Taklit Duygular, Gerçekler...O Kadar Mı Açız Inanmaya?
Dün bir film izlerken, tekrar ettim söylenenleri... Önce kendi hayatlarımızda durdum, ardından biraz öteme ilerledim, daha çok adımladım ve sonunda da ülkemde mola aldım... Anlattıkları, inandıklarımız, inandırıldıklarımız, her şey, buna dair koca bir resim gibiydi...
Gerçek gibi görünen bir resim, ama boyaları da yer yer akan bir resim...
Ardından, filmin o sahnesindeki cümleleri bir kez daha tekrar ettim...
"Duygular, sanat eseri gibidir ! Taklit edilebilir ! Orjinalinden ayırt edemezsin, ancak sahtedir... Her şey taklit edilebilir! Acı, nefret, hastalık, iyileşme, aşk bile..."
Korkutucu mu ?
Yıllardır, siyasetin yüzbinleri doldurduğu miting alanlarını izlerim...

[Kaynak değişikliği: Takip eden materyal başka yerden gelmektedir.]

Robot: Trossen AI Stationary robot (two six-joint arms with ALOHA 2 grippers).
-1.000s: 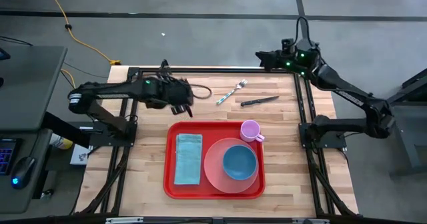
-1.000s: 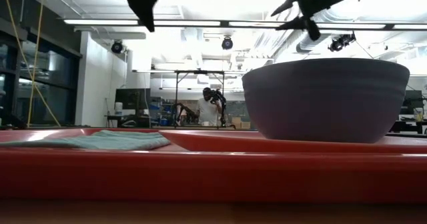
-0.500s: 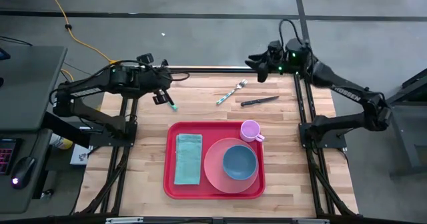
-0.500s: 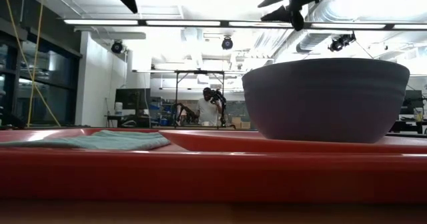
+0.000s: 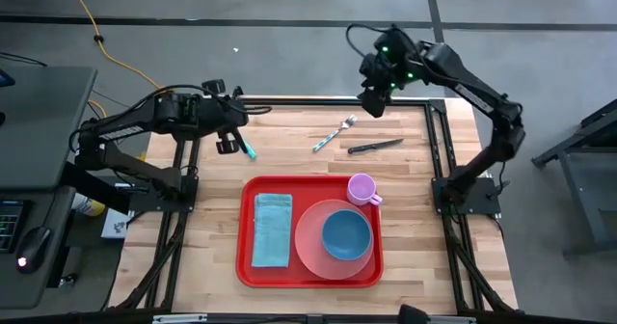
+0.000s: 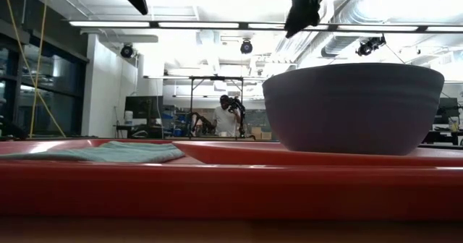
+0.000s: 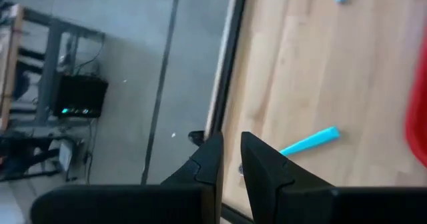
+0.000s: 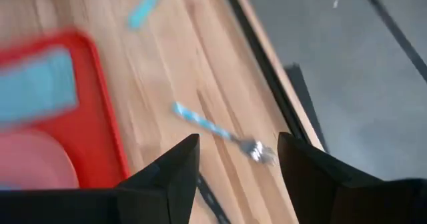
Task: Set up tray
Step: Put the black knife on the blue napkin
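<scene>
The red tray (image 5: 246,266) lies near the table's middle. It carries a teal folded cloth (image 5: 272,229), a pink plate (image 5: 307,242) with a blue bowl (image 5: 345,234) on it, and a pink cup (image 5: 362,187) in its far right corner. A blue-handled fork (image 5: 335,133) and a dark knife (image 5: 374,146) lie flat on the wood beyond the tray. A teal-handled utensil (image 5: 248,151) lies by the left gripper (image 5: 227,143), which is shut and raised (image 7: 230,159). My right gripper (image 5: 370,100) hangs open above the far edge, and the fork (image 8: 220,132) shows between its fingers (image 8: 237,177).
The black frame rails (image 5: 289,100) run along the far edge and both sides of the table. Bare wood (image 5: 207,228) lies left and right of the tray. In the low view the tray rim (image 6: 217,189) and bowl (image 6: 354,109) fill the front, and a person stands far behind.
My left gripper has drawn back from the tray's far left corner toward the table's far left and risen, uncovering the teal-handled utensil on the wood. My right gripper has shifted left along the far edge and tipped from level to pointing down.
</scene>
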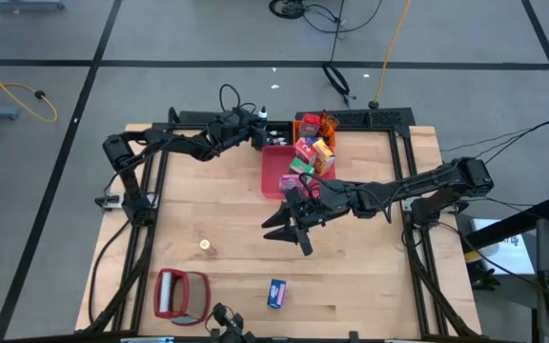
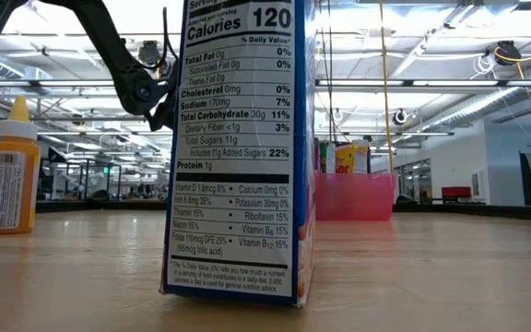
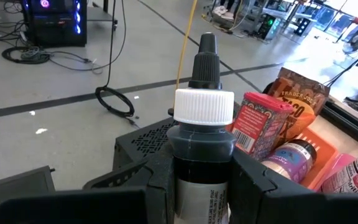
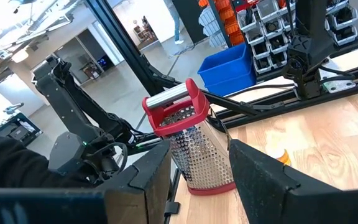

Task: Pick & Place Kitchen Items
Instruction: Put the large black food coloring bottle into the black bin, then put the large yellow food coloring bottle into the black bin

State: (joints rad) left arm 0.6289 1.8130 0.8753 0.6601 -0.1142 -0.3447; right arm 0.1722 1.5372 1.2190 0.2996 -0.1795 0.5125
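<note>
My left gripper [image 1: 258, 135] is at the table's far edge, beside the orange bin [image 1: 305, 122], shut on a dark bottle [image 3: 199, 186] with a white cap and a black nozzle. In the bin are a red carton [image 3: 257, 124], a purple jar [image 3: 291, 160] and a brown bag [image 3: 298, 93]. A pink tray [image 1: 274, 176] holds red, yellow and green packets [image 1: 313, 154]. My right gripper [image 1: 290, 233] is open over the table's middle, just near of the pink tray, touching nothing. A blue carton [image 1: 275, 292] stands upright near the near edge, and a small orange bottle [image 1: 205, 246] stands to its left. My left gripper pinches the dark bottle's body just below its white cap [image 3: 204, 107], one finger [image 3: 157, 177] on each side. The bottle stands along the fingers, its nozzle pointing past their tips. Its lower part is hidden between the fingers.
A red-framed silvery grater [image 1: 181, 293] lies near the table's near left corner and shows ahead of my right gripper [image 4: 188, 143]. In the low view the blue carton [image 2: 238, 157] fills the middle and hides much behind it. Black frame rails run along the table's sides.
</note>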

Gülümseyen yüzlerle BİR EV BİR ARABA vaadeden mi görmedik, en inandırıcı bir surat ifadesiyle "APO'YU BEN ASARIM" deyip de elinde idam ipi sallandıranı mı izlemedik, iktidara adaylık yolunda SOL'cu gibi görünen SAĞ'cılara mı şahitlik etmedik, işine geldiği gibi / parti partiş dolaşıp her türlü siyasi slogan için ELLER HAVAYA yapana mı denk gelmedik, laik bir ülkede cami önlerinde namaz sonrası basın açıkklaması yapanlara mı şaşırmadık, dün söylediğini bugün inkar edenlerin rahatlığından mı sıkılmadık, depremde mağdur yüzbinlerin internetini 'öyle gerekiyordu' deyip de kesenlerin siyasetinde mi boğulmadık !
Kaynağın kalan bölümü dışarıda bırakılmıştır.